BridgeAI is a UKRI and Innovate UK programme to drive the adoption of responsible AI in the UK by bridging the gap between innovation at implementation. It focuses upon tailored funding, expert support and knowledge sharing. Its targets are business in sectors seen as having a high potential for growth, including agriculture and food processing, construction, the creative industries, and transport, logistics and warehousing. Like RAISE, BridgeAI has a stated mission to champion responsible AI innovation. Bridge AI’s strategic partners include Innovate UK (The UK’s Innovation agency), Digital Catapult (the UK authority on advanced digital technology), STFC Hartree Centre (Science and Technology Facilities Council centre for high performance computing), the Alan Turing Institute (the national institute for data science and AI), and BSI (the UK national standards body).
The theme of the event was looking back over the previous first year of BridgeAI, and included sessions on AI adoption across different industries, the support available from the BridgeAI partners, AI regulation and governance, as well as various networking and exhibition opportunities.
Dr Barnard-Wills was part of a well-attended panel on Responsible and trustworthy AI. The panel was chaired by Channell Daniels (Responsible AI Manager at Digital Catapult) and featured Professor Keeley Crockett (Manchester Metropolitan University), Tim Davies (Research Director at Connected by Data) and Guy Gadney (CEO of Charisma.ai). The discussion covered different perspectives on responsible AI, the importance of good quality, meaningful public engagement and participation, public perceptions, and SME experiences with deploying AI, including some of the ethical challenges.
David responded to questions the potential business value for efforts to be responsible, trusted and ethical AI developers or deployers. He highlighted the potential to open up new markets that wouldn’t otherwise be accessible (for example, with risk-averse organisations and parts of the public sector such as healthcare, education and critical infrastructure); benefits for public trust, brand reputation and by extension repeat business; benefits for employee engagement, recruitment and job satisfaction as people increasingly want to work for socially responsible companies. For AI in particular, responsible adoption allows organisations to scale with confidence, as they are not embedding problems and multiply inaccuracies. Responsible AI adoption also supports future proofing – having these processes in place will help organisations respond or adapt to future technology developments and trends. Trilateral CEO Kush Wadhwa has a recent blogpost on this theme. David also drew the audience’s attention to the draft RAISE guidelines for SMEs and that the project was seeking feedback on them. This was also shared after the event via LinkedIn.

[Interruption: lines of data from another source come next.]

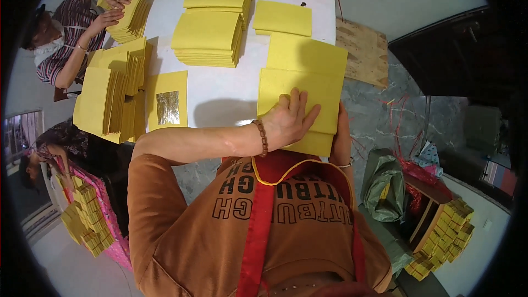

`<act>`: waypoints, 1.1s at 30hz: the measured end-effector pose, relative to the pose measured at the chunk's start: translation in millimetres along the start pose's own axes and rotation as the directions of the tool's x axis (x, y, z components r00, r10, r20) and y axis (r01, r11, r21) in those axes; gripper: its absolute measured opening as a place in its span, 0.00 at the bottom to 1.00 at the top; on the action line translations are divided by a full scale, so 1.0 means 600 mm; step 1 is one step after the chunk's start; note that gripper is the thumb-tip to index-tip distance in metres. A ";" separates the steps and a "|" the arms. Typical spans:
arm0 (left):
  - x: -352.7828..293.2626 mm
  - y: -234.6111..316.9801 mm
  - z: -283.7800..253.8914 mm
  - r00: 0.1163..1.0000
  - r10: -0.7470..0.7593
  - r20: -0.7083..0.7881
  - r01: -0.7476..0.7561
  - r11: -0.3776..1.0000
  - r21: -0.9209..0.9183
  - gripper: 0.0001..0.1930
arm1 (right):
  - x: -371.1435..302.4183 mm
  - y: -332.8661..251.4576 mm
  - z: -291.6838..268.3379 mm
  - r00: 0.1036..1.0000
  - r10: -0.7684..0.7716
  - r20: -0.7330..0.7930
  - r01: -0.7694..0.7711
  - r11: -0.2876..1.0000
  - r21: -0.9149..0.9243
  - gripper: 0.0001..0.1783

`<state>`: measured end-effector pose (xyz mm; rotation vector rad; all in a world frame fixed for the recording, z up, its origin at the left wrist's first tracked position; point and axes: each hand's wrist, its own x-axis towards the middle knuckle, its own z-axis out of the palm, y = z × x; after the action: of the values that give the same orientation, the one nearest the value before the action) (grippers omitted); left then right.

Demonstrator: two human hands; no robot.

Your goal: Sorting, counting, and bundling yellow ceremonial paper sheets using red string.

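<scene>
The person's left hand (292, 119) lies over the large folded yellow sheet (294, 85), its fingers lightly bent and a little apart, closed around nothing; this pressure from above probably keeps the layers flat and stops them sliding; the right hand (342, 124) is at the sheet's right edge, mostly hidden beneath or behind it, so whether it grips or merely supports cannot be told; the sheet is at the near right of the white table (220, 83), its right side reaching past the table edge, which likely gives that hand room to come from the side; the middle stack (203, 32) is squared up, perhaps to save space, while a yellow piece with a shiny patch (182, 99) lies singly beside the left-hand stacks (91, 99); across the table's left side, a co-worker (69, 49) rests both hands on another pile (127, 25); beyond the right edge are a wooden board (360, 52), a grey marbled floor (406, 80), a dark door (440, 49), a dark green bag (382, 181) and yellow bundles (445, 236); more bundles sit on pink cloth (116, 250) at the lower left.
</scene>
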<state>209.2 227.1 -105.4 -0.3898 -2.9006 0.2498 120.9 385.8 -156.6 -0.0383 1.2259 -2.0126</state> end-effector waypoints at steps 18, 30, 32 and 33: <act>0.162 -0.304 0.237 0.907 -0.282 -0.313 0.273 0.959 -0.074 0.29 | 0.025 0.036 -0.069 0.981 0.062 -0.181 -0.082 0.991 -0.108 0.22; 0.137 -0.297 0.342 0.908 -0.273 0.318 0.326 0.937 -0.128 0.34 | 0.032 0.032 -0.076 0.991 0.045 -0.129 -0.055 0.995 -0.079 0.23; 0.143 -0.303 0.331 0.872 -0.236 0.430 0.313 0.942 -0.119 0.35 | 0.030 0.024 -0.075 0.994 -0.062 -0.090 0.046 0.985 -0.167 0.24; 0.140 -0.307 0.329 0.873 -0.238 0.425 0.313 0.942 -0.117 0.35 | 0.029 0.019 -0.066 0.987 -0.155 -0.044 0.140 0.960 -0.242 0.25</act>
<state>41.1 48.0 -245.2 0.0722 -3.3517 0.0154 99.7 401.8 -192.4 -0.1907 1.5400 -1.9943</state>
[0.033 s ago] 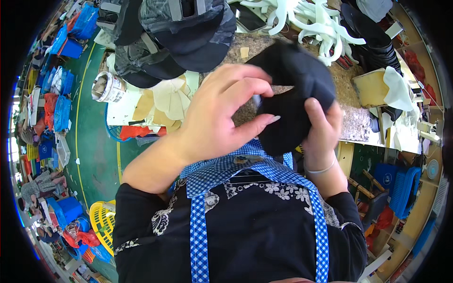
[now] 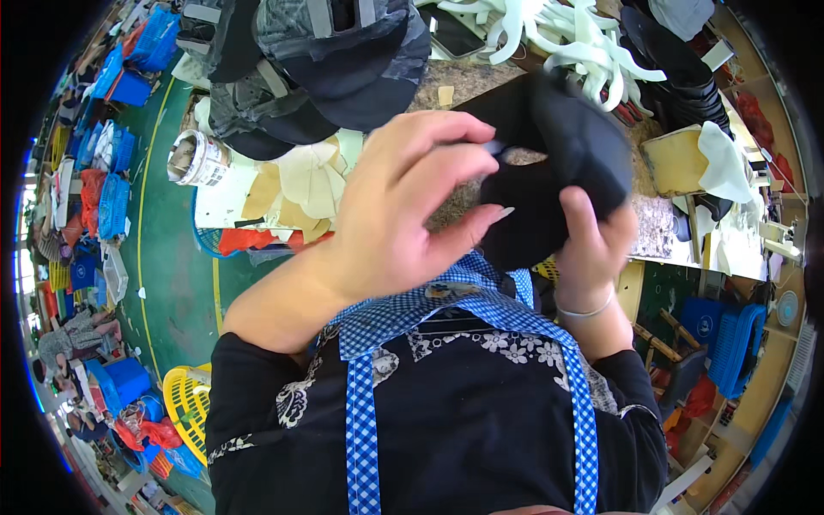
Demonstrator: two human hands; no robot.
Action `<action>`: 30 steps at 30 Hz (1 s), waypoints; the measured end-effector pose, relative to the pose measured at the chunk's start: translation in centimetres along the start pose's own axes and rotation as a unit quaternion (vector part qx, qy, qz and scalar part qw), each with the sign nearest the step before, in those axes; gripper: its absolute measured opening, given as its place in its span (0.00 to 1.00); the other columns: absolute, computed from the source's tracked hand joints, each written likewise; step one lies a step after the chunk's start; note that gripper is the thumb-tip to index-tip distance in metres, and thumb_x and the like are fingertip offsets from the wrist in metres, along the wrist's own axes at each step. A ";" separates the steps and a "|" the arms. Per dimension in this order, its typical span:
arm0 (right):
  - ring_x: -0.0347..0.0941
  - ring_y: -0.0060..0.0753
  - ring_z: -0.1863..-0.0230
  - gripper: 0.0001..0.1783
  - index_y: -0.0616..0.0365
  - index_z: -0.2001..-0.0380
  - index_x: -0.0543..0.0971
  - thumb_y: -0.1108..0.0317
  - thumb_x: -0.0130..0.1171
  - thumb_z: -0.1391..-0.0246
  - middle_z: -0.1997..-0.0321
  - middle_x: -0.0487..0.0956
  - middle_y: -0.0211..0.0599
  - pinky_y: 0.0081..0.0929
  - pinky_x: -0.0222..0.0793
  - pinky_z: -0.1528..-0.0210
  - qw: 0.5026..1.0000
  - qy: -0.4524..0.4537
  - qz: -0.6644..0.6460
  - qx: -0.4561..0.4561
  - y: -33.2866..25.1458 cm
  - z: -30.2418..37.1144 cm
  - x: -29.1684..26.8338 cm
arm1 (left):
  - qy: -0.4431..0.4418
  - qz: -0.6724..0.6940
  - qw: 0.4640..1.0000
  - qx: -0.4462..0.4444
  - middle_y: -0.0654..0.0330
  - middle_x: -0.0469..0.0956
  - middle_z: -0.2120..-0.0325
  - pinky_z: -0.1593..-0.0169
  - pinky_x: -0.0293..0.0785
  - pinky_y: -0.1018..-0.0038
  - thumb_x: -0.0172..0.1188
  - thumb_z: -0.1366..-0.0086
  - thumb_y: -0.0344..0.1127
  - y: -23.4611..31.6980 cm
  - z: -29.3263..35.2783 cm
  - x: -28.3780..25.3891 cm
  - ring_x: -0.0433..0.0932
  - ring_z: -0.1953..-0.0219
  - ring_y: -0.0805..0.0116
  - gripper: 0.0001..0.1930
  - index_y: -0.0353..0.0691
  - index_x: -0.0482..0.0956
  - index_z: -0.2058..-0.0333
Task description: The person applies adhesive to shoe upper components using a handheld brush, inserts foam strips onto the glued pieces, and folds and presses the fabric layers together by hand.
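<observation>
A black shoe upper, softly bent and partly blurred, is held above the bench in my right hand. My right thumb presses on its near face, and the other fingers go behind it. On the piece's left side is my left hand, its curved fingers and thumb apart. Its fingertips lie close to the upper's edge; whether they touch it is unclear. A small bluish-grey sliver shows by the left fingertips, too blurred to name. More black uppers are piled at the back left.
Beige cut pieces and a smeared white tub are on the bench's left. White plastic hooked forms lie at the back. A yellowish block and a black stack stand right. A yellow basket is lower left.
The black upper and my right hand have shifted a little to the right. My left hand has hardly moved, and its fingers stay apart.
</observation>
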State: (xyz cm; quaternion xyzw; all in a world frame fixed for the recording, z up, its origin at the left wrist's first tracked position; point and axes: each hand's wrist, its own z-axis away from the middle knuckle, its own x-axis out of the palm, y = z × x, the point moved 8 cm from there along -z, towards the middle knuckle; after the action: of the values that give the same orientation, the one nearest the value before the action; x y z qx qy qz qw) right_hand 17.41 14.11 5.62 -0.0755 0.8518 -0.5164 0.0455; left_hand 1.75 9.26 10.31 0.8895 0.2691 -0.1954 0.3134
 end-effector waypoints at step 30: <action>0.69 0.52 0.55 0.26 0.64 0.53 0.64 0.72 0.58 0.58 0.56 0.72 0.50 0.34 0.67 0.55 0.939 -0.216 0.269 -0.018 11.0 4.7 3.6 | -0.219 -0.124 0.942 -0.223 0.51 0.75 0.69 0.64 0.70 0.63 0.55 0.49 0.30 -8.1 7.1 10.3 0.74 0.67 0.52 0.09 0.35 0.75 0.68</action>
State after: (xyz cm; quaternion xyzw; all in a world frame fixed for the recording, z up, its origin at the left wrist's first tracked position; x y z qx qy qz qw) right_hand 13.68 14.40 -6.32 0.0458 0.8195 -0.4405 0.3639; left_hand 3.67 13.55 -3.87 0.6918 0.3385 -0.3580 0.5279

Questions from the audience included how to encourage a culture of responsibility around AI. Dr Barnard-Wills spoke about the importance of structures and processes, finding clients that align with a company’s own desired level of ethics and responsibility, but also a culture of personal responsibility, and the importance of including considerations around ethics of AI in recruitment practices so that companies recruit staff invested in responsible AI.